Chairman of the Committee for Public Security at the Council of Ministers
- In office 14 December 1954 – 30 March 1956
- Preceded by: Position established
- Succeeded by: Edmund Pszczółkowski

Deputy Prime Minister of the Republic of Poland
- In office 21 November 1952 – 18 March 1954
- Prime Minister: Bolesław Bierut

Personal details
- Born: 10 October 1908 Oblasy, Congress Poland, Russian Empire (now Poland)
- Died: 17 October 1976 (aged 68) Warsaw, Polish People's Republic
- Party: KPP PPR PZPR
- Other political affiliations: Communist Party of Poland (Mijal)

= Władysław Dworakowski =

Polish politician (1908–1976)

Władysław Dworakowski (10 September 1908 – 17 November 1976) was a Polish communist politician and statesman.

== Biography ==
Dworakowski was born in to a poor peasant family in the Lublin Governorate. He was a locksmith by profession and was active in the workers's movement. Dworakowski joined the Young Communist League of Poland in 1931 and later the Communist Party of Poland in 1934 and was a member of the party until its dissolution in 1938.

In 1941-1942 he was a member of the Association of Friends of the Soviet Union and later joined the Polish Workers' Party (PPR) shortly after its foundation. He was member of the anti-Nazi resistance in Poland and was a soldier in Gwardia Ludowa and also participated in the Warsaw Uprising.

After World War II he was a high ranking functionary in the PPR and later the Polish United Workers' Party (PZPR). He was the secretary of the Central Committee and the Party District Committees in Gdańsk, Warsaw and Łódź. From November 1952 to March 1954 Dworakowski was Deputy Prime Minister of the People's Republic of Poland in the government of Bolesław Bierut. At the Second Party Congress in 1954, he became a member of the Politburo of the Central Committee and at the same time Secretary of the Central Committee of the PZPR.

In 1951 Dworakowski expressed condemnation of Władysław Gomułka's "polonization policy", which disregarded communist doctrines, and accused Gomułka: "Full of hatred for the Soviet Union, Gomułka led an action through which our working masses were to be won over to the bourgeoisie and the large bourgeois landowners". He was among the people responsible Gomułka's arrest.

In December 1954 the Ministry of Public Security was disbanded and its functions were divided in to two different committees and Dworakowski became the chairman of Committee for Public Security (KdsBP).

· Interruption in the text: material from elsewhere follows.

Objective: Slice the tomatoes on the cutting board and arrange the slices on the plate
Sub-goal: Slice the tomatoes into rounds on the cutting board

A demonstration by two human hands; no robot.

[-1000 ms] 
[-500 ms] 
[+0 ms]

After the Polish October, Dworakowski was one of the politicians who were against the Gomułka reforms and eventually created the Natolinian faction alongside other party hardliners. Eventually the Natolins lost the power struggle within the PZPR, and Dworakowski who was one of the most outspoken members of the faction was significantly demoted within the party and lost his membership in the Politburo in 1956.

In 1959, Dworakowski left the party and returned to his profession as a locksmith. Later he joined Kazimierz Mijal's Communist Party of Poland and was involved in underground activity for the party.

Władysław Dworakowski died in 1971 at the age of 68 and despite his stance against the PZPR received a state funeral. He was buried at the Powązki Military Cemetery.